Copy out all the data, word for word.
::: Records provided
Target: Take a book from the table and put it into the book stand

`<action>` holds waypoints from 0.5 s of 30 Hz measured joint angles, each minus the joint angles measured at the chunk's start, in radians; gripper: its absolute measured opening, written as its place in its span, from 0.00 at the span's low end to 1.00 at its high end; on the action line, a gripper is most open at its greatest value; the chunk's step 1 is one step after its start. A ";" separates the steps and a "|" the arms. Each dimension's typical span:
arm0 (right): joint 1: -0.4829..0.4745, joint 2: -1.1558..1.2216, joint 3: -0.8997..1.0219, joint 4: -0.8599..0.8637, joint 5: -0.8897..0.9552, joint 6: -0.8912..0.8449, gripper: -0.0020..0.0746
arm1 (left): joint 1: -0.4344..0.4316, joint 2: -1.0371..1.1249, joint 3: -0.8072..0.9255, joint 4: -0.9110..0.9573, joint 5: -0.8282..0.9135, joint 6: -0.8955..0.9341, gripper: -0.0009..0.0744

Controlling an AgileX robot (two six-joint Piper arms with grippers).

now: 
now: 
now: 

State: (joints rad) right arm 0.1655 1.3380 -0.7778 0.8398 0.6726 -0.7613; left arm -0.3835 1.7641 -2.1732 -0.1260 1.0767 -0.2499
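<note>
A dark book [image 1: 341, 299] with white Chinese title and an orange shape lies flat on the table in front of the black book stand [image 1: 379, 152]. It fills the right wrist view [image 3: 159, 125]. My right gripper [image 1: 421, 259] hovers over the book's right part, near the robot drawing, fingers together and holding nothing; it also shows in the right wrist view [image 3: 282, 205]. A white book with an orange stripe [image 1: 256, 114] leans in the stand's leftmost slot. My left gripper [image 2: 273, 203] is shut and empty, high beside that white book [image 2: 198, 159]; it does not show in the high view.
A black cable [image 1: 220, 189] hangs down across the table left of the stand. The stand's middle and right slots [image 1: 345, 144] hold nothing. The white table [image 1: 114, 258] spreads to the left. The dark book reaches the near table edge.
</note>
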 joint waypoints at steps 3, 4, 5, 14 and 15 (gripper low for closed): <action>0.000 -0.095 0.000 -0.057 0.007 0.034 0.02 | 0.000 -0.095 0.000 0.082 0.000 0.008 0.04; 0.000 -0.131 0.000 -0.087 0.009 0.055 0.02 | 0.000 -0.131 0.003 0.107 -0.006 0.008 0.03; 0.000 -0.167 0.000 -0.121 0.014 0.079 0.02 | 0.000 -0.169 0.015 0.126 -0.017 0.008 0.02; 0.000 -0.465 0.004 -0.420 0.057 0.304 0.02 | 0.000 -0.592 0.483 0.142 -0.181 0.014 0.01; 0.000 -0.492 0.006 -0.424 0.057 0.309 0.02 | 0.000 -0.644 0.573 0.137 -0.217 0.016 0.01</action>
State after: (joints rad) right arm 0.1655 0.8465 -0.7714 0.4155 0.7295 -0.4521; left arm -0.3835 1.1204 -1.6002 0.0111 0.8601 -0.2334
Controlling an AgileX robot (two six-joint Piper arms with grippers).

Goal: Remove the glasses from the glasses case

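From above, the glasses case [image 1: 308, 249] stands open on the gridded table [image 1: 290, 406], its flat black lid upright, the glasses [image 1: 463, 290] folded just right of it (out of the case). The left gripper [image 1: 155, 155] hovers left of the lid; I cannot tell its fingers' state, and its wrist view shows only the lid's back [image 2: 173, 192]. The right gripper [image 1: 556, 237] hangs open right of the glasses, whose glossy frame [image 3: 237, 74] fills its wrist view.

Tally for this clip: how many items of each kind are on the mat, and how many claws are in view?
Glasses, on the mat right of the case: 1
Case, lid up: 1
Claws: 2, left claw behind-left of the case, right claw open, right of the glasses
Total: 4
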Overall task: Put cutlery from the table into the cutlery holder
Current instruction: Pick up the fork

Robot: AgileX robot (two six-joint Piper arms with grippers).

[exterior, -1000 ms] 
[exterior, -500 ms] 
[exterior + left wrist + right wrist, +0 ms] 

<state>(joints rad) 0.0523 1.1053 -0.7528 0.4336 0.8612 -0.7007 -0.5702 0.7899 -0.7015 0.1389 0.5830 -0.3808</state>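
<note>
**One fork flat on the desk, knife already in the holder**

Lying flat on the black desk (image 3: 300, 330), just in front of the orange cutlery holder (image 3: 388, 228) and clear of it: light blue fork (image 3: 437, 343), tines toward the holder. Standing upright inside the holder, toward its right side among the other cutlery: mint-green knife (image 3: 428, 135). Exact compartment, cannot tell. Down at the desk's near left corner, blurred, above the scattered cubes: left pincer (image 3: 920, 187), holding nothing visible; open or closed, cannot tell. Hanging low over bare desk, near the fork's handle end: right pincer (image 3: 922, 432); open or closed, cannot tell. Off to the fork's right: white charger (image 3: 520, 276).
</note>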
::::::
→ Result for this task
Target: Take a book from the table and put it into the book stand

`<action>` holds waypoints from 0.5 s of 30 Hz measured joint angles, each minus the joint angles measured at the chunk's start, in radians; gripper: its absolute measured opening, written as its place in its span, from 0.00 at the span's low end to 1.00 at its high end; on the action line, a gripper is most open at its greatest value; the chunk's step 1 is one step after its start. A ";" separates the steps and a "|" the arms. Each dimension's typical span:
arm0 (right): joint 1: -0.4829..0.4745, joint 2: -1.1558..1.2216, joint 3: -0.8997..1.0219, joint 4: -0.8599..0.8637, joint 5: -0.8897..0.9552, joint 6: -0.8912..0.8449, gripper: -0.0020..0.0746
arm1 (left): joint 1: -0.4344..0.4316, joint 2: -1.0371..1.1249, joint 3: -0.8072..0.9255, joint 4: -0.9110..0.9573, joint 5: -0.8282..0.9135, joint 6: -0.8955..0.9341, gripper: -0.0009..0.0744

Controlling an AgileX robot (two six-joint Piper arms with grippers).

now: 
now: 
now: 

State: (joints rad) right arm 0.1655 1.3380 -0.7778 0.8398 0.6726 -0.7613; left arm -0.3835 1.7641 -2.1732 -0.1260 1.0767 -0.2499
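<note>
A dark book [image 1: 341, 299] with white Chinese title and an orange shape lies flat on the table in front of the black book stand [image 1: 379, 152]. It fills the right wrist view [image 3: 159, 125]. My right gripper [image 1: 421, 259] hovers over the book's right part, near the robot drawing, fingers together and holding nothing; it also shows in the right wrist view [image 3: 282, 205]. A white book with an orange stripe [image 1: 256, 114] leans in the stand's leftmost slot. My left gripper [image 2: 273, 203] is shut and empty, high beside that white book [image 2: 198, 159]; it does not show in the high view.
A black cable [image 1: 220, 189] hangs down across the table left of the stand. The stand's middle and right slots [image 1: 345, 144] hold nothing. The white table [image 1: 114, 258] spreads to the left. The dark book reaches the near table edge.
</note>
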 joint waypoints at steps 3, 4, 5, 14 and 15 (gripper low for closed): <action>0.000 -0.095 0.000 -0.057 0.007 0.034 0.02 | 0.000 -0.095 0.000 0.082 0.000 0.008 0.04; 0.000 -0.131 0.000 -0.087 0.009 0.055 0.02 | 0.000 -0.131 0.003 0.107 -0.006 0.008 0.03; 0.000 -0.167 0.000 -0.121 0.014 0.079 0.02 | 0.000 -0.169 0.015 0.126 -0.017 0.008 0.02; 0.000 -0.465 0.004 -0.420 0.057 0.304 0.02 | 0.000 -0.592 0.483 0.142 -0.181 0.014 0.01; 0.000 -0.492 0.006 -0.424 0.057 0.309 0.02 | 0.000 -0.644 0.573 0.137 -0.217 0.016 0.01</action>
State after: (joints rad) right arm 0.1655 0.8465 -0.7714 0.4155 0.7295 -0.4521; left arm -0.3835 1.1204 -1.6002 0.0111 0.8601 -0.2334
Controlling an AgileX robot (two six-joint Piper arms with grippers).

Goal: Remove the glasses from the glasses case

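From above, the glasses case [image 1: 308, 249] stands open on the gridded table [image 1: 290, 406], its flat black lid upright, the glasses [image 1: 463, 290] folded just right of it (out of the case). The left gripper [image 1: 155, 155] hovers left of the lid; I cannot tell its fingers' state, and its wrist view shows only the lid's back [image 2: 173, 192]. The right gripper [image 1: 556, 237] hangs open right of the glasses, whose glossy frame [image 3: 237, 74] fills its wrist view.

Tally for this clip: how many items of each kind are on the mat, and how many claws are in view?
Glasses, on the mat right of the case: 1
Case, lid up: 1
Claws: 2, left claw behind-left of the case, right claw open, right of the glasses
Total: 4
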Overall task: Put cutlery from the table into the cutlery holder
Current instruction: Pick up the fork

Robot: AgileX robot (two six-joint Piper arms with grippers).

[exterior, -1000 ms] 
[exterior, -500 ms] 
[exterior + left wrist + right wrist, +0 ms] 

<state>(joints rad) 0.0523 1.1053 -0.7528 0.4336 0.8612 -0.7007 -0.5702 0.7899 -0.7015 0.1389 0.5830 -0.3808</state>
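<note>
**One fork flat on the desk, knife already in the holder**

Lying flat on the black desk (image 3: 300, 330), just in front of the orange cutlery holder (image 3: 388, 228) and clear of it: light blue fork (image 3: 437, 343), tines toward the holder. Standing upright inside the holder, toward its right side among the other cutlery: mint-green knife (image 3: 428, 135). Exact compartment, cannot tell. Down at the desk's near left corner, blurred, above the scattered cubes: left pincer (image 3: 920, 187), holding nothing visible; open or closed, cannot tell. Hanging low over bare desk, near the fork's handle end: right pincer (image 3: 922, 432); open or closed, cannot tell. Off to the fork's right: white charger (image 3: 520, 276).
</note>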

The work on the exercise is done.